For deployment failure troubleshooting, one high-value practice is to keep a short diff between environments: cluster version, ingress controller, registry endpoint, identity method, secret provider, and policy engine. That diff becomes invaluable when only one environment is failing.
Common mistakes
A checklist is only useful if it helps teams avoid familiar traps. These are the mistakes that tend to stretch incidents and make future failures harder to debug.
- Treating every failure as a code issue. Many pipeline failures are caused by infrastructure, identity, or dependency changes rather than the application commit under review.
- Rerunning without capturing evidence. A successful rerun does not explain the original failure. Save logs, timestamps, and environment details before retrying.
- Editing the pipeline and the app at the same time. Change one layer first. Otherwise, you may remove the evidence needed to find the root cause.
- Ignoring flaky failures because reruns are easy. Flake accumulates until delivery speed drops and trust in the pipeline erodes.
- Relying on CI logs alone. For deployments, platform events and workload logs are often more informative than the pipeline output.
- Not validating rollback paths. A deployment strategy is incomplete if rollback has not been exercised under realistic conditions.
- Keeping tribal knowledge in chat only. If a fix worked once, convert it into a short runbook note or checklist update.
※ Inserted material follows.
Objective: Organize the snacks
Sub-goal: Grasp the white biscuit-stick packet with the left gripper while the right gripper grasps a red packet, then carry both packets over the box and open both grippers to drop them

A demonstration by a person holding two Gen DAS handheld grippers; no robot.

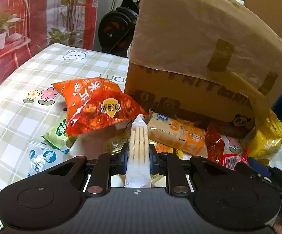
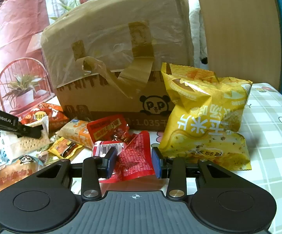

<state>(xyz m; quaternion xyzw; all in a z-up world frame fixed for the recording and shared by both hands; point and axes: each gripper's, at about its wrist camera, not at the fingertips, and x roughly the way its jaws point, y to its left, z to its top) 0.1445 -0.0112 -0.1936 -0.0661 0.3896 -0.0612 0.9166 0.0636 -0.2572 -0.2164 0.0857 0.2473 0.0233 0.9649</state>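
Now, left wrist view: left gripper [image 1: 137, 156] clamps a cracker pack [image 1: 138, 146] edge-on, near the cardboard box [image 1: 189, 97]. Right wrist view: right gripper [image 2: 134, 162] straddles a red sachet [image 2: 136, 159], jaws partly apart, pads' contact unclear.

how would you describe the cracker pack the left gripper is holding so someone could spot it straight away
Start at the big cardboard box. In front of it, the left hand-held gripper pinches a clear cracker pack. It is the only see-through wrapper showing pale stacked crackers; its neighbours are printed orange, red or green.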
As a practical rule, if the same class of CI/CD incident happens twice, it deserves one of three things: a guardrail, an alert, or a documented check. That is where cicd best practices checklist work becomes more valuable than one-off heroics.
When to revisit
Revisit this checklist before planned upgrades, during quarterly workflow reviews, and any time your team changes build images, runners, package sources, container registries, deployment tooling, cluster versions, or identity models. Those changes often introduce failures that look new but follow old patterns.
A practical maintenance routine looks like this:
- After each meaningful incident, add one checklist improvement. Keep it small and specific.
- Before seasonal planning cycles, review pipeline assumptions. Check runtimes, deprecations, secrets rotation, registry access, and runner capacity.
- When workflows or tools change, run a clean-path validation. Test a full build, artifact publish, deploy, health check, and rollback.
- Track the top recurring failure categories. Even a simple list of build, dependency, test, publish, auth, policy, and rollout failures will improve prioritization.
- Turn slow manual checks into automated preflight tests. Validate credentials, registry access, required variables, manifest schema, and target connectivity before the main job starts.
If you only adopt one habit from this article, make it this: diagnose pipelines from the outside in. Start with trigger context and recent changes, move through environment and dependencies, then inspect runtime and deployment behavior. That order reduces guesswork, makes failures easier to classify, and gives your team a checklist worth returning to whenever builds or releases start failing in new ways.